How to deal with non-unicode tags?

Asked by Sergei Ivanov

In my region, most non-English mp3 files have tags - artist, title etc - encoded in CP1251 (this is a 8-bit Cyriilic encoding used in Windows players). Is there any way to make Amarok display these tags correctly?

Many apps have options for "fallback encoding" for non-unicode text, but I could not find such an option in amarok. It just assumes Latin-1 or something similar and displays the tags as strings full of accented Latin characters.

Question information

Language:
English Edit question
Status:
Solved
For:
Ubuntu amarok Edit question
Assignee:
No assignee Edit question
Solved by:
Harald Sitter
Solved:
Last query:
Last reply:
Revision history for this message
Harald Sitter (apachelogger) said :
#1

Amarok _only_ uses UTF-8 for encoding, so you'll have to convert your tags to UTF-8 (should be supported by most windows player anyway).

Revision history for this message
Sergei Ivanov (svivanov) said :
#2

Thank you. My problem is not about compatibility of my files with Windows players (in fact, I never use Windows). It's more about playing files on a CD got from a local store. As far as I see, the tags in the file are either Unicode (16-bit) or a 8-bit encoding. The latter is interpreted by Amarok according to LC_CTYPE if LC_CTYPE is 8-bit (seen this behavior on Debian etch), or as Latin-something if LC_CTYPE is UTF-8.
I tried to run amarok with another LC_CTYPE but then it cannot read non-ascii filenames.

Revision history for this message
Harald Sitter (apachelogger) said :
#3

Since when do CD's have actual files with tags and stuff stored on them?

Revision history for this message
Sergei Ivanov (svivanov) said :
#4

Why not? A CD can have a filesystem on it (or should I have said "CD-ROM"?).
Here you can buy a CD named like "the history of band X from 19XX to 19XX", full of MP3 songs
and other stuff (photos, lyrics, etc). Some of these CD's are even legal:)
My car radio can play MP3 files from a data CD, and it's not an exotic device.

Back to the topic, I see that it's best to let amarok manage a collection on a hard drive and recode the tags
the way it likes. Now the question is: how to recode the tags? Can you suggest a tool for that?

On this system, 'apt-cache search mp3 tag' returns 65 packages and I'm sufficiently lost in this maze.
And all command-line players I tried do not support Unicode tags, so I wonder which of the tag editors do that.
Amarok itself and another GUI tool (called Kid3) do not help - I cannot read the tags in the first place
(because of the encoding), and even if I could, I would not be happy to retype every tag of every song.

Revision history for this message
Best Harald Sitter (apachelogger) said :
#5

*lol*

I suggest easytag, it's a fairly advanced tagging application.

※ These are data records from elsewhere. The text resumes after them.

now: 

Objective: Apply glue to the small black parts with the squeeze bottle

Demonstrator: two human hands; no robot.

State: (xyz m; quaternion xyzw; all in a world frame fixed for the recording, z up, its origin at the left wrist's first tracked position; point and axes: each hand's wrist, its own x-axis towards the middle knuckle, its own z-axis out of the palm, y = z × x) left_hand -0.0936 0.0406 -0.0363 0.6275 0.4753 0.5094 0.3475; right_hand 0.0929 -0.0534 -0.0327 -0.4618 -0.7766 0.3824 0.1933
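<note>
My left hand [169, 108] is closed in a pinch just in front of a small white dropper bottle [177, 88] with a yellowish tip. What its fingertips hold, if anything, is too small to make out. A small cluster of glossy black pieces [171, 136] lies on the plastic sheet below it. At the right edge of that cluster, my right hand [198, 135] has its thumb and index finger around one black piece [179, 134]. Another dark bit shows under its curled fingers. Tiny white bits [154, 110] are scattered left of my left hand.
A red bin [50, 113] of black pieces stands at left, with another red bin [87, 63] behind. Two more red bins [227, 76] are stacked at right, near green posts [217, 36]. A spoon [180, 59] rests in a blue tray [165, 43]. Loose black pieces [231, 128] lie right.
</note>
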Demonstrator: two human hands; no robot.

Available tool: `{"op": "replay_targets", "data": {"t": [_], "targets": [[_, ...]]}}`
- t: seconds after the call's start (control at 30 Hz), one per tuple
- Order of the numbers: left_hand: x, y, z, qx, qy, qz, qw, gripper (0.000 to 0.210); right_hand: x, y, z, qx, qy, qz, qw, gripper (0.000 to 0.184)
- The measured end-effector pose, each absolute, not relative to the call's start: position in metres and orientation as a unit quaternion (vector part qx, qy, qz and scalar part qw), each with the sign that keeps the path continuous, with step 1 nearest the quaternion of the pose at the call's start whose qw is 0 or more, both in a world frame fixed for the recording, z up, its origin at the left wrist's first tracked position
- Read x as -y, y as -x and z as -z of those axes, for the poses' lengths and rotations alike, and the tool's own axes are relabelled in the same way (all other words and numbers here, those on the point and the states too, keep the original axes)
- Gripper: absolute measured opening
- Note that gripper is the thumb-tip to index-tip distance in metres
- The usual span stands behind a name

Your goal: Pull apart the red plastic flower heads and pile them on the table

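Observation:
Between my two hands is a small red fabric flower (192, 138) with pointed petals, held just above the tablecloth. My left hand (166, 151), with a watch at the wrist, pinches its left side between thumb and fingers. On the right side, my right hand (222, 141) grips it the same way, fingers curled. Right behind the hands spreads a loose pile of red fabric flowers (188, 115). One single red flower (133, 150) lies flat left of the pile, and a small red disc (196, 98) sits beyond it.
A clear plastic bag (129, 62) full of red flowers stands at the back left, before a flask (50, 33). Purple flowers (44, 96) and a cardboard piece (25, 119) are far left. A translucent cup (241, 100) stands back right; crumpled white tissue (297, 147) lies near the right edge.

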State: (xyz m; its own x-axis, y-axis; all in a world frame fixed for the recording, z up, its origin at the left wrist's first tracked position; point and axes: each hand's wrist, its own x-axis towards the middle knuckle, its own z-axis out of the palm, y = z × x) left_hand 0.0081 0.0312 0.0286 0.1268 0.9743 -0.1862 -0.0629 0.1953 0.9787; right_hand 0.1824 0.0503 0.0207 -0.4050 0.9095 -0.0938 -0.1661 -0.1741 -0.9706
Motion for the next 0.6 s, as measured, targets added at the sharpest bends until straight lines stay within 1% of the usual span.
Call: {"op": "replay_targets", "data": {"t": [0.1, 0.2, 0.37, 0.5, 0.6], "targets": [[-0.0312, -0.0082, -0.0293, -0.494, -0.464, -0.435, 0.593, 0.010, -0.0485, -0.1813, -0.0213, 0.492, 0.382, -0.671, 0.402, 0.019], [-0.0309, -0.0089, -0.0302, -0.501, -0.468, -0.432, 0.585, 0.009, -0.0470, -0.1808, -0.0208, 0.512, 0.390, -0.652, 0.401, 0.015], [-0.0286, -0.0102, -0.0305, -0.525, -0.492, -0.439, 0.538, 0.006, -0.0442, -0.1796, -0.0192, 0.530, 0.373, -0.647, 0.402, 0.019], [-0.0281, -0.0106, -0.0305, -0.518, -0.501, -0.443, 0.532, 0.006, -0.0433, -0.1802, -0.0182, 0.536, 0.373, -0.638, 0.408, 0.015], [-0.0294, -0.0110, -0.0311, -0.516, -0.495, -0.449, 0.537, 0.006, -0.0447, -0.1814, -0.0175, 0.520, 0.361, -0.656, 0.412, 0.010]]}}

There is probably some CLI based solution as well (have a look at http://amarok.kde.org/forum).

Revision history for this message
Sergei Ivanov (svivanov) said :
#6

Thank you. Indeed easytag understands encodings and can work with whole directories.
It turns out that there can be two kinds of tags, ID3v1 (language-dependent 8-bit encoding)
and ID3v2 (unicode), and both can be present in the same file. The problem with amarok is
caused by files where ID3v1 is present but ID3v2 is not. Easytag can read ID3v1 using a
configurable encoding and store the data to ID3v2, the result is suitable for amarok.

Still IMHO it would be handy if amarok had a configurable encoding for those lonely ID3v1 tags.
Kaffeine has such an option. Kate, konqueror and friends handle encodings very well.
Please send a feature request to upstream devs if you think this is appropriate.

Revision history for this message
Harald Sitter (apachelogger) said :
#7

I'm Amarok's Project Manager :-P

Anyway, in the past we had a reencode feature, but we had to remove it since it did more bad than good. We simply came to the understanding that every file you rip on Linux nowadays will probably be v2 by default (mainly because there is jut no reason to prefer v1) and for all files which are still v1 (like ripped on windows) there are millions of applications/scripts out there to convert them to v2+unicode.

Revision history for this message
Sergei Ivanov (svivanov) said :
#8

> Anyway, in the past we had a reencode feature, but we had to remove it
> since it did more bad than good. We simply came to the understanding
> that every file you rip on Linux nowadays will probably be v2 by default
> (mainly because there is jut no reason to prefer v1) and for all files
> which are still v1 (like ripped on windows) there are millions of
> applications/scripts out there to convert them to v2+unicode.

I see the point. But did you try to test this theory - render v1 tags
in Greek rather than Latin and see if users complain?

I don't know what the reencode feature did, I meant an option
for *reading* v1 tags. There is no need to write them back
in different encoding (or change them at all).